Gaming for Students: Is It Good or Bad?
Today’s world demands that we be able to accomplish multiple tasks in a short span of time, often with the use of a single tool such as our PC or a smart device. Tomorrow’s world will demand it more, making it doubly important that children learn a task-based approach and can be flexible in managing and prioritizing these tasks.
Research has repeatedly indicated that action video game players develop these task-performing abilities in an increased capacity when compared to those who do not partake in action video gameplay. Other traits associated with modern video gameplay involve superior self-control, enhanced academic performance, better student relationship building, and superior social skills. This is due, in a significant part, to the collaborative nature of video games.
Is Gaming Good or Bad?
Increasingly, video games are being viewed by young gamers not as an isolated activity, but rather as a time to socialize and bond with their friends. The challenges, fun, and excitement elicited by video games are received with delight by children who enjoy video games, but parental concerns begin to factor into the amount of video games that children play and what other effects it has on them. For instance, parents worry that video games teach their children to be more violent or to grow desensitized to violent acts. It is also a source of frustration as an immersed child can lose track of time and delay themselves from a normal operating schedule, leading to the neglect of certain important activities or responsibilities.
These parental concerns are not unwarranted, but only in situations where video gameplay results in children avoiding or neglecting more pressing aspects of their academic life such as their schoolwork or homework assignments. Many parents cannot grasp that video gameplay is currently a normal part of children's play, believing that games are just consumed for the purposes of fun, and negatively impact their children's development. This often creates conflict between parents who may have different opinions on video games.
Research from PISA has found, however, that moderate and time-conscious gameplay by youngsters not only has little to no negative effects but can, in fact, be more of a positive aspect of children’s development depending on when and how children engage in these games. They have been shown to promote spatial and visual skills, and have even been used as a way to help dyslexic children adjust their reading abilities. Video games have also been linked to bolstering childrens’ interest and love for learning history attained through reading about and researching the worlds their gameplay is engaged in.
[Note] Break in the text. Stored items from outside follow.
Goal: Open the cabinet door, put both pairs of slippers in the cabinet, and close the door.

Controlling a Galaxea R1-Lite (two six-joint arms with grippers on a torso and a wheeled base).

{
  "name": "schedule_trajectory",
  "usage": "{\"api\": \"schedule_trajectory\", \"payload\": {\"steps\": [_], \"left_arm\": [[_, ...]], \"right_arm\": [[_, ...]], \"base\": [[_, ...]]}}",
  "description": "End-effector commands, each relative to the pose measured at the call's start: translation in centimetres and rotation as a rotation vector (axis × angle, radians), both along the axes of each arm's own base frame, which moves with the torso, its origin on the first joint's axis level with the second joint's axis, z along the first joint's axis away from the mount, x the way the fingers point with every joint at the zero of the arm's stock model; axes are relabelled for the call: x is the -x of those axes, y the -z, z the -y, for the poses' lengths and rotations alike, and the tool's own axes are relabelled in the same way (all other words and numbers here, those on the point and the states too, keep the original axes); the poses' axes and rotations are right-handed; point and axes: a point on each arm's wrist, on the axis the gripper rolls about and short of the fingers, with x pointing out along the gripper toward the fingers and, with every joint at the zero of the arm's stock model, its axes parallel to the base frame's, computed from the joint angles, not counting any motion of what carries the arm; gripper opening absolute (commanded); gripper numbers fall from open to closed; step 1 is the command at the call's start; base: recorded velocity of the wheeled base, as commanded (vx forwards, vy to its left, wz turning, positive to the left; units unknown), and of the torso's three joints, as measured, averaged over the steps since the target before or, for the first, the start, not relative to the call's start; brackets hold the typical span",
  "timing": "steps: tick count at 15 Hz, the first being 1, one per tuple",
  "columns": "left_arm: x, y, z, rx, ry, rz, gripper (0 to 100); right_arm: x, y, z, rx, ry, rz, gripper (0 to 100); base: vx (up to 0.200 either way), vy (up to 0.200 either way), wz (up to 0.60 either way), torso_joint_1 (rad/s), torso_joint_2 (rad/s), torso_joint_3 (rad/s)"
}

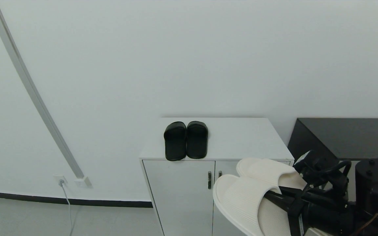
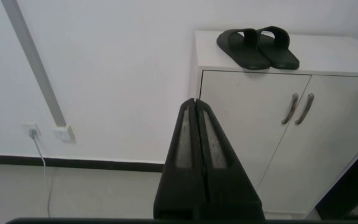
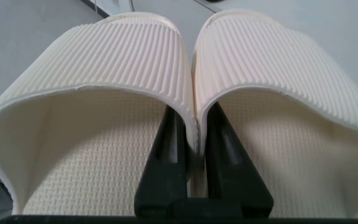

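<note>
My right gripper (image 3: pixel 194 134) is clamped on the adjoining inner walls of the white slippers (image 1: pixel 251 193), holding the pair side by side in front of the right door of the cabinet (image 1: pixel 241 137). Both doors are closed. The black slippers (image 1: pixel 185 140) sit on top, their near ends at the front edge. My left gripper (image 2: pixel 196 106) is clenched on nothing, with open floor (image 1: pixel 28 216) left of the cabinet.

Blk slippers (image 1: pixel 185 141), cream ribbed slippers (image 1: pixel 251 196), white cabinet (image 1: pixel 241 137).
</note>
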Motion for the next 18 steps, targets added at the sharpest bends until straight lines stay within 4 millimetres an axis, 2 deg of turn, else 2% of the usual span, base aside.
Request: {"api": "schedule_trajectory", "payload": {"steps": [1, 4, 11, 12, 18], "left_arm": [[-0.01, 0.01, 0.00, 0.001, 0.000, -0.002, 0], [-0.01, 0.01, 0.00, 0.001, -0.001, -0.002, 0], [-0.01, 0.01, 0.00, -0.002, -0.001, -0.002, 0], [0.00, 0.00, 0.01, -0.001, 0.005, -0.003, 100], [-0.01, 0.01, 0.01, -0.001, 0.005, -0.002, 100]], "right_arm": [[0.02, 0.07, 0.02, 0.003, 0.000, -0.002, 0], [0.02, 0.26, 0.02, 0.009, -0.001, -0.006, 0], [0.07, 0.38, 0.07, 0.012, 0.001, -0.009, 0], [0.11, 0.38, 0.10, 0.012, 0.001, -0.009, 0], [0.20, 0.53, 0.15, 0.019, -0.002, -0.012, 0]], "base": [[0.000, 0.000, 0.00, 0.000, 0.00, 0.000], [0.000, 0.000, 0.00, 0.000, 0.00, 0.000], [0.000, 0.000, 0.00, -0.146, 0.32, 0.182], [0.000, 0.000, 0.00, -0.163, 0.36, 0.193], [0.000, 0.000, 0.00, -0.176, 0.41, 0.229]]}}
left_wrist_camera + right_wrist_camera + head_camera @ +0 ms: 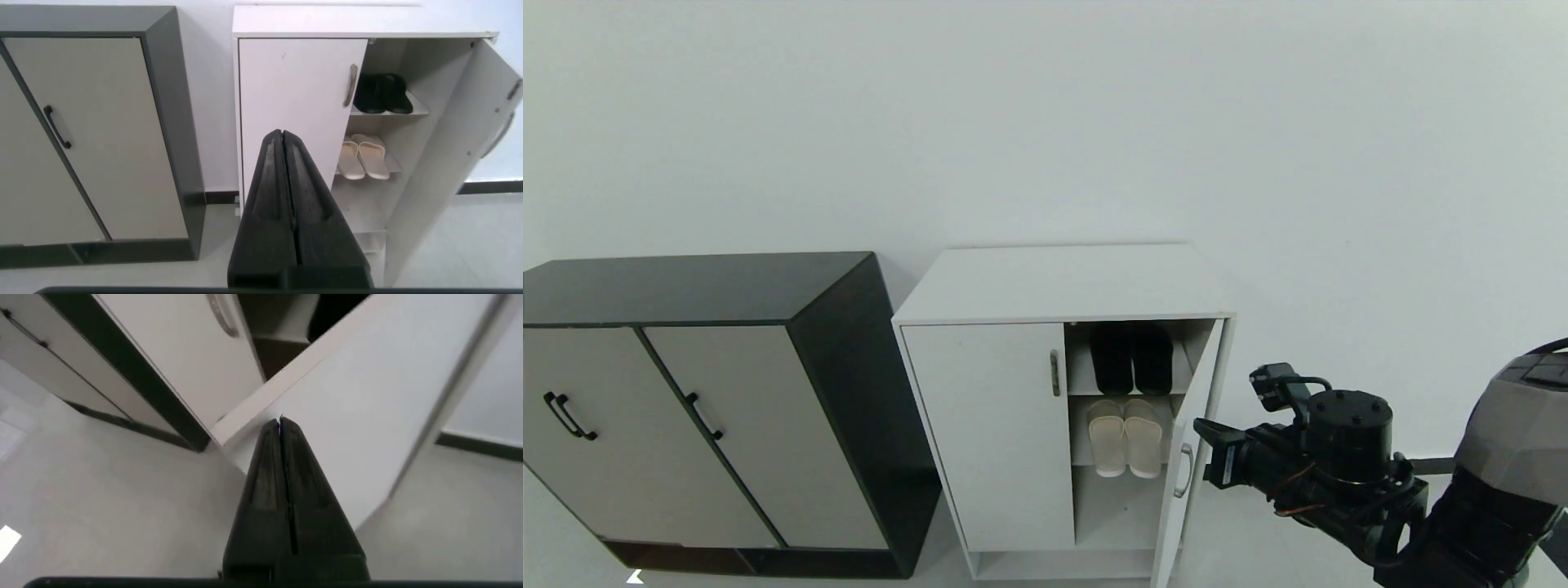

Studies have even shown health benefits in video gameplay. Video games often require physical maneuverability through requirement game movements, even in children who are sedentary while playing. Video games have been shown to promote critical thinking, concentration, focus, avoidance of distractions, attention, memory, and other pivotal cognitive aspects of human development. Those who engage in at least an hour of gaming per day have been shown (in studies) to be able to develop deeper focus skills and concentration.
Those who engage in at least 3 daily gaming hours over a two-week span were found to have grown in terms of cognitive prowess, concentration, attention to details, and experienced superior spatial skill development. There is even research to indicate that children with ADHD and autism can benefit in the educational sphere by being able to concentrate better in class with video gaming as the prescribed treatment.
Gaming as a Teaching Tool
Appended with the enhancement of understanding, learning, and deeper enhancement of essential skills like biology, coding, and mathematics, they have certainly illustrated themselves to be a superb contributor to skill development that will serve children well in their attempt to succeed in not just a K through 12 education, but also in their college careers.
Besides being a great teaching tool, one that educators are starting to use more extensively, especially considering that most kids play video games, video games have been shown to condition kids’ confidence, self-esteem, and healthy development of social interactions with others (peers and adults).
However, the health-promoting benefits are not limited to children. A recently published study by cognitive researchers at the University of California, San Diego School of Medicine, linked gaming to a reduced likelihood of developing dementia. Adults who played games since they were children were found to have better working memory. This indicates that video gaming actually carries both short and long-term cognitive benefits, as well as healthier emotional acumen.